I first thought it was a reference number for the luggage she was seeking. Then I realized it was a phone number. She had no cell phone, yet needed someone to call that number—her daughter’s! She needed to find out what to do in this strange new land of America if her suitcase wasn’t appearing (which it wasn’t). She needed to know how to go through the last part of the immigration and customs without a suitcase. Surely someone coming from so far away needed a suitcase to prove her legitimacy, right?

It was easy to reassure her, dial the number for her, and put her in contact with her daughter, who advised her simply to walk through and come to the other side, where she would start the claim for the lost luggage. The woman thanked me with tears in her eyes, then stepped close, and leaned her shoulder gently, warmly against mine, but for a second. I went to hug her back, but  she shot out of there like a jackrabbit.

When I got past customs, she was nowhere to be seen. Surely she was safe under the wing of her daughter, and you can just imagine their mutual relief.

What are the odds that someone like me would be standing in the spot where this woman was trying to jump across a language barrier (as well as a logistical barrier)? It is precisely in such chance moments that the most magical experiences of our daily lives take place. I have nostalgia for the era of my youth, when people could be far more confident extending themselves to strangers. To take an extreme example, you really could, generally speaking, pick up folks who were hitchhiking and it would be alright.

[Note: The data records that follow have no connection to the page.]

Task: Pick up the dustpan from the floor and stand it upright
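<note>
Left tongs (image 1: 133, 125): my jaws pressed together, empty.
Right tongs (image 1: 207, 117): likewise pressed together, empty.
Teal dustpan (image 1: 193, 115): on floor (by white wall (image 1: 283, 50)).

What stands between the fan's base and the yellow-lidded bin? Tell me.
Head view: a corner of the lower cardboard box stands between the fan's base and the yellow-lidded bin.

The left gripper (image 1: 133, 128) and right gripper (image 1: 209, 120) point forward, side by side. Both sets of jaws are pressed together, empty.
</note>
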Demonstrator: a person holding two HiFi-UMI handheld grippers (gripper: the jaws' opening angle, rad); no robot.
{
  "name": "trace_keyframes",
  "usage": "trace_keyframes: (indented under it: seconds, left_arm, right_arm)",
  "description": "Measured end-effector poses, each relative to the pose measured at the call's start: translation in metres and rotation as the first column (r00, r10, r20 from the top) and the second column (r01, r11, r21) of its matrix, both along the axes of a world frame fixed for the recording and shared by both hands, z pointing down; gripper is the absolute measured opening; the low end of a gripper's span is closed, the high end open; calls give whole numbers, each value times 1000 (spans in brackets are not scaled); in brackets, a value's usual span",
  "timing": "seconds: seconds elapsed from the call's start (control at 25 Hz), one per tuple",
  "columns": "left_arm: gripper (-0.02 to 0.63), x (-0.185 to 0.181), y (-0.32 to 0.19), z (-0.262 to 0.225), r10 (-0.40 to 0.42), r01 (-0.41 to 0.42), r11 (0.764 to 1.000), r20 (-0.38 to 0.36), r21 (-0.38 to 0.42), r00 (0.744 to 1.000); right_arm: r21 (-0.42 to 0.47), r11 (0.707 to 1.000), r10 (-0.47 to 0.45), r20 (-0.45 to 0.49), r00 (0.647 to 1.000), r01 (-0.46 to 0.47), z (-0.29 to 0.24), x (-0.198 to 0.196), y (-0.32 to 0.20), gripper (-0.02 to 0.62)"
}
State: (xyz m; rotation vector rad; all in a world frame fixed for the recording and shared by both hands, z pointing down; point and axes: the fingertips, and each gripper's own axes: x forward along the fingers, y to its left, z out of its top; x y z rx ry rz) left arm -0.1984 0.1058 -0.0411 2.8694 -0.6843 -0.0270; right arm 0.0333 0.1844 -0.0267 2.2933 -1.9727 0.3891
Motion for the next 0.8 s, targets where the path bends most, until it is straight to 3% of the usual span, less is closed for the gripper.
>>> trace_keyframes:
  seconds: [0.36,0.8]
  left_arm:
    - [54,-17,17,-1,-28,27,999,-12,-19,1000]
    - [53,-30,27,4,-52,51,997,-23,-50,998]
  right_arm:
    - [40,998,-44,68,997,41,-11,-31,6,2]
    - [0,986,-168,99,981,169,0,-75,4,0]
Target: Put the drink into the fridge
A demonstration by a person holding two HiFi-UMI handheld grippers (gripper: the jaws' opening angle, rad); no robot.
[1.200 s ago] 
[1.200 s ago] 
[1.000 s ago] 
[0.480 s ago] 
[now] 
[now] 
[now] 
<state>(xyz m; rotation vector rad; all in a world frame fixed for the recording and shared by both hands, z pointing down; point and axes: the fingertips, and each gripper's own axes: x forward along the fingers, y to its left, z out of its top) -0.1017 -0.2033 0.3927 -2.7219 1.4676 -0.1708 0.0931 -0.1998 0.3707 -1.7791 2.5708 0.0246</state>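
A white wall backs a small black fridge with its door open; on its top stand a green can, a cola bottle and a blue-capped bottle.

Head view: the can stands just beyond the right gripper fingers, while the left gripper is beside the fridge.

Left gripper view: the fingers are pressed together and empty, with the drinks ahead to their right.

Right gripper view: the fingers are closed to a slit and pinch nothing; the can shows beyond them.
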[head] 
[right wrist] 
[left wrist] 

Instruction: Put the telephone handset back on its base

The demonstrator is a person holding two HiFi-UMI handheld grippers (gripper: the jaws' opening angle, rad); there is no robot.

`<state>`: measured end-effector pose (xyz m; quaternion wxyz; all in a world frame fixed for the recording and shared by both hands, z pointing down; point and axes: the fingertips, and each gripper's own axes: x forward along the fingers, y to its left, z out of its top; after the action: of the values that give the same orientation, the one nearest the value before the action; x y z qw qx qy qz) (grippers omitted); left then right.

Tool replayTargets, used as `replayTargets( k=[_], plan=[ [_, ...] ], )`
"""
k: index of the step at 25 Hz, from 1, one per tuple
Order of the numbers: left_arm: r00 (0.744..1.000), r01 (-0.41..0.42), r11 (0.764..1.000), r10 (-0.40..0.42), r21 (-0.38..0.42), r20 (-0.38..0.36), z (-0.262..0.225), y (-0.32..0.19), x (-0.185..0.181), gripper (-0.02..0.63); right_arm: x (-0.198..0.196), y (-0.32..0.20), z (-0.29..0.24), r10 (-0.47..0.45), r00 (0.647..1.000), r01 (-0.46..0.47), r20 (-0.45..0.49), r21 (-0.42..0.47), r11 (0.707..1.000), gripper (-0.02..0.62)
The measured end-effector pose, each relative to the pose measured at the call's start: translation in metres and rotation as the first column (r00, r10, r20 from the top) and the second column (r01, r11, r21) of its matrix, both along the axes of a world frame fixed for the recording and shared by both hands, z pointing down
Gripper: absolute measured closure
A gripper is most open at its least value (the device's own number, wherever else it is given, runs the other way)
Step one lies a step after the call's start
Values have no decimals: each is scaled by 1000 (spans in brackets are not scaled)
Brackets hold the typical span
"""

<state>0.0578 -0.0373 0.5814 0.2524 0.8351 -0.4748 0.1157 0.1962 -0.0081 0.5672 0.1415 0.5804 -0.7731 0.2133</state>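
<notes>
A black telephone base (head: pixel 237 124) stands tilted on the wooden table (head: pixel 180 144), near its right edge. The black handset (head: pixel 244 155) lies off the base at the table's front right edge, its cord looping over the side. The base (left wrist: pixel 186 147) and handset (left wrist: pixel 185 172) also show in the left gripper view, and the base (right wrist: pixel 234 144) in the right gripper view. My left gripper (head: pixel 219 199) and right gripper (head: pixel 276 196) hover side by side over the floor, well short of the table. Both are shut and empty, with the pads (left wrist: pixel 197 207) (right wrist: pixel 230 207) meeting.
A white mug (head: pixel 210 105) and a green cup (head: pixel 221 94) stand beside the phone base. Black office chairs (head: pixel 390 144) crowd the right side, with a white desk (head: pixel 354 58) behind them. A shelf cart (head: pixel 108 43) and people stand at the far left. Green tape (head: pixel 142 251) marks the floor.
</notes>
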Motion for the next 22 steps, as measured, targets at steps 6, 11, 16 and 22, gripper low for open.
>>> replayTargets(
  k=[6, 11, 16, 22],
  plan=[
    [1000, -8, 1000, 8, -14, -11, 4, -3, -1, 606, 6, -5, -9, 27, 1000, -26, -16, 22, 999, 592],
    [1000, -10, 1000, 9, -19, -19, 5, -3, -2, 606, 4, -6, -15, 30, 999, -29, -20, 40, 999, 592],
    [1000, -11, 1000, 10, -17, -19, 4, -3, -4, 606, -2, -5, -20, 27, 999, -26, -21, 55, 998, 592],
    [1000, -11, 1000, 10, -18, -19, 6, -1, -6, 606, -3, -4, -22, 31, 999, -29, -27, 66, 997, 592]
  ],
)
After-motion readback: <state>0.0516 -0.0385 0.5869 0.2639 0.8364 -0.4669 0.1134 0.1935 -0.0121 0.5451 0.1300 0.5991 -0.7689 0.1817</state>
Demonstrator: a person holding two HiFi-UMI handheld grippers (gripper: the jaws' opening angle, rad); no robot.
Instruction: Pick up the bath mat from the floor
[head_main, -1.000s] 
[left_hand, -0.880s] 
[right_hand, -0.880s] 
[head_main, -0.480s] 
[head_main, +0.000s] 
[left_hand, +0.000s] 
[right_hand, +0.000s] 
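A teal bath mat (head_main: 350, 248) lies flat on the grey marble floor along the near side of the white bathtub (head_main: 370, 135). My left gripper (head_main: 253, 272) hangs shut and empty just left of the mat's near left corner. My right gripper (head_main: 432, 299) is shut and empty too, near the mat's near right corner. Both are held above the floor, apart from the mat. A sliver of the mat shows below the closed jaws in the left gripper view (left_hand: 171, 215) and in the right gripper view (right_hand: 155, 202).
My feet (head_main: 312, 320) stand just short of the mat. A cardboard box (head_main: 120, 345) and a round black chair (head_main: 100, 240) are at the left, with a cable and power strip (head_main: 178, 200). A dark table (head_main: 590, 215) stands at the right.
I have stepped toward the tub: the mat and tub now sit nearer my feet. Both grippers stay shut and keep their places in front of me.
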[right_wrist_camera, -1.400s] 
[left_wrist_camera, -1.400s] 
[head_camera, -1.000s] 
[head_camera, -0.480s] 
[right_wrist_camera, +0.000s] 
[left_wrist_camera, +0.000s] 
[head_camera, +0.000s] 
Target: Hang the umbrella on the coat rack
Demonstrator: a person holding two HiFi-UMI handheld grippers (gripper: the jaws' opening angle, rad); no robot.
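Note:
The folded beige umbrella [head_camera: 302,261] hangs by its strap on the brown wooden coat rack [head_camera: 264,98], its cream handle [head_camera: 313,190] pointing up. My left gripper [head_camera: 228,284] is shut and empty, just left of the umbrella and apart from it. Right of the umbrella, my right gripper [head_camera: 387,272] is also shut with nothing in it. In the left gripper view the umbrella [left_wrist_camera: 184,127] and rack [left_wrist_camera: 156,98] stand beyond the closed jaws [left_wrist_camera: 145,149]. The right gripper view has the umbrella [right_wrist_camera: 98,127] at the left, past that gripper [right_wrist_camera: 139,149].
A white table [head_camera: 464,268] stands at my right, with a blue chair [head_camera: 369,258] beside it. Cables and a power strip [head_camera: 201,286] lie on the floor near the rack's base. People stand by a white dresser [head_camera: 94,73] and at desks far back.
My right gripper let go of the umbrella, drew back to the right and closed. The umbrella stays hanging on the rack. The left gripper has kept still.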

For that matter, I had my own experiences of hitchhiking in my late teens with someone all the way from North Carolina to Texas—unfathomable to think of doing now. It was an amazing trip: highlights included my first time to try catfish as a trade-off from a trucker who offered us catfish dinners once we got to Arkansas in exchange for helping unload crates of Mrs. Paul’s Eggplant into a food warehouse on the west side of the Mississippi. The hitchhike back East found me sitting literally underneath the belly of a pony that had just been purchased at a small County Fair. The parents sat in the big front seat of a 1963 winged-fin sedan with their 3 kids squashed between them (no seatbelts then); the pony was in the backseat, its head out one window, its tail out the other, not happy about the manner of transport or the couple of hitchhikers wedged under his stomach. (Just like Little Nicker!)

Let us all pray for more moments when we’re the ones who have both the cell phone and the ability to break through to someone in need. Let there be instants when we recall stuffing a handful of band aids in our backpacks that can help a child who falls in the park. Let us feel okay about giving our umbrella to someone who needs it more, since we have a waterproof-parka. We might get it back, or we might not, but two people will be dry, and that’s important.

No matter where we look, there are needs for kindness. The impulse to do kindness to others is in us. It is put there divinely and, ideally, cultivated from childhood. Above all, we need to pray for a world where it’s not just safe, but ordinary, to extend ourselves and fearlessly render aid of all kinds. These are not just gestures of kindness, but the essential fuel of humanity, if we are to live our lives fully. They are the quiet moments that bring substance and meaning to our days on this earth.